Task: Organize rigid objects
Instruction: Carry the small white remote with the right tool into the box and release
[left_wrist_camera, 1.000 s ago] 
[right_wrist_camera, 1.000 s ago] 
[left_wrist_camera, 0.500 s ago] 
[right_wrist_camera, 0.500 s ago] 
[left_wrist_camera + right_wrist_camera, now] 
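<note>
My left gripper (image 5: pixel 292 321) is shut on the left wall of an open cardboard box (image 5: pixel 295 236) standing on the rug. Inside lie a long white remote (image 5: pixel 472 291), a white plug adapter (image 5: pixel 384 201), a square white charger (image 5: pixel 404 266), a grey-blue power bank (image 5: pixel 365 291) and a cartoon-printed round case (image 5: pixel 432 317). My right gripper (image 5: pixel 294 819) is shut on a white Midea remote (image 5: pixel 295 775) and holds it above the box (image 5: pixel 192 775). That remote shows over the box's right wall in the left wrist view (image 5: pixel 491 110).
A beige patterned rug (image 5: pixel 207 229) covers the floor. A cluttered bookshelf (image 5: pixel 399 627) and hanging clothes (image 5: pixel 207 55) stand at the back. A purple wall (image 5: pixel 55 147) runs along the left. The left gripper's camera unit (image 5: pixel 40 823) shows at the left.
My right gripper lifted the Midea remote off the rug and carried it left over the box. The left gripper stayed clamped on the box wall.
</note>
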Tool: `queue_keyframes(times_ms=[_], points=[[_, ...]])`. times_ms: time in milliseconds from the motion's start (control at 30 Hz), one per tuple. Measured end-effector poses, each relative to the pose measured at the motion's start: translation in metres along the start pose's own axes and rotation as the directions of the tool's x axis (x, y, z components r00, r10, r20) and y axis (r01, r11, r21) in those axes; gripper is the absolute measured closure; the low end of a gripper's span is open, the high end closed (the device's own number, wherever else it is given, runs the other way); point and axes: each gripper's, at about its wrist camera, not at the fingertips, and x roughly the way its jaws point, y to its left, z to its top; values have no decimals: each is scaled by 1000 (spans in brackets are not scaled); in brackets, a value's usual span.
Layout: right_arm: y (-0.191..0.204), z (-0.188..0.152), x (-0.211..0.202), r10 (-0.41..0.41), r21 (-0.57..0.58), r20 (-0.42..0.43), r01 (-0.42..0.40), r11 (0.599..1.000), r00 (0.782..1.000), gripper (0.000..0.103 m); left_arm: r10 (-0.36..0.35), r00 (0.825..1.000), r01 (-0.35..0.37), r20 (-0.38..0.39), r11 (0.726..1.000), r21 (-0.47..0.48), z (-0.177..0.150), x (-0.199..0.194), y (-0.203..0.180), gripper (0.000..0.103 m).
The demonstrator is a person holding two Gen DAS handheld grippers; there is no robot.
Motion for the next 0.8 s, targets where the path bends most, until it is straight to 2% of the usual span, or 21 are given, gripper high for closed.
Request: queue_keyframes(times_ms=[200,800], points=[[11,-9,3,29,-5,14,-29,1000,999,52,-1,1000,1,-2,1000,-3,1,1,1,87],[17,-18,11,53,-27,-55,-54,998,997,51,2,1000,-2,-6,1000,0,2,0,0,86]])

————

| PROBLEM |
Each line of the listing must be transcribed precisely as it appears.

| SOLVED EXERCISE |
Task: Organize rigid objects
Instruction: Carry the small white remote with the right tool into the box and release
[left_wrist_camera, 1.000 s ago] 
[right_wrist_camera, 1.000 s ago] 
[left_wrist_camera, 0.500 s ago] 
[right_wrist_camera, 0.500 s ago] 
[left_wrist_camera + right_wrist_camera, now] 
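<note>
My left gripper (image 5: pixel 292 321) is shut on the left wall of an open cardboard box (image 5: pixel 295 236) standing on the rug. Inside lie a long white remote (image 5: pixel 472 291), a white plug adapter (image 5: pixel 384 201), a square white charger (image 5: pixel 404 266), a grey-blue power bank (image 5: pixel 365 291) and a cartoon-printed round case (image 5: pixel 432 317). My right gripper (image 5: pixel 294 819) is shut on a white Midea remote (image 5: pixel 295 775) and holds it above the box (image 5: pixel 192 775). That remote shows over the box's right wall in the left wrist view (image 5: pixel 491 110).
A beige patterned rug (image 5: pixel 207 229) covers the floor. A cluttered bookshelf (image 5: pixel 399 627) and hanging clothes (image 5: pixel 207 55) stand at the back. A purple wall (image 5: pixel 55 147) runs along the left. The left gripper's camera unit (image 5: pixel 40 823) shows at the left.
My right gripper lifted the Midea remote off the rug and carried it left over the box. The left gripper stayed clamped on the box wall.
</note>
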Tool: `queue_keyframes(times_ms=[_], points=[[_, ...]])`. times_ms: time in milliseconds from the motion's start (control at 30 Hz), one per tuple. Measured end-effector poses, each relative to the pose measured at the motion's start: translation in metres along the start pose's own axes and rotation as the directions of the tool's x axis (x, y, z components r00, r10, r20) and y axis (r01, r11, r21) in those axes; gripper is the absolute measured closure; the low end of a gripper's span is open, the high end closed (the device's own number, wherever else it is given, runs the other way); point and axes: each gripper's, at about its wrist camera, not at the fingertips, and x roughly the way its jaws point, y to its left, z to its top; values have no decimals: each is scaled by 1000 (spans in brackets are not scaled); in brackets, a value's usual span.
Layout: right_arm: y (-0.191..0.204), z (-0.188..0.152), x (-0.211..0.202), r10 (-0.41..0.41), r21 (-0.57..0.58), r20 (-0.42..0.43), r01 (-0.42..0.40), r11 (0.599..1.000), r00 (0.782..1.000), gripper (0.000..0.103 m); left_arm: r10 (-0.36..0.35), r00 (0.825..1.000), r01 (-0.35..0.37), r20 (-0.38..0.39), r11 (0.726..1.000), r21 (-0.47..0.48), z (-0.177..0.150), x (-0.199..0.194), y (-0.203..0.180), gripper (0.000..0.103 m).
The demonstrator is a person holding two Gen DAS handheld grippers; there is no robot.
Motion for the next 0.8 s, targets where the path bends most, until it is straight to 2% of the usual span, or 21 are given, gripper high for closed.
Request: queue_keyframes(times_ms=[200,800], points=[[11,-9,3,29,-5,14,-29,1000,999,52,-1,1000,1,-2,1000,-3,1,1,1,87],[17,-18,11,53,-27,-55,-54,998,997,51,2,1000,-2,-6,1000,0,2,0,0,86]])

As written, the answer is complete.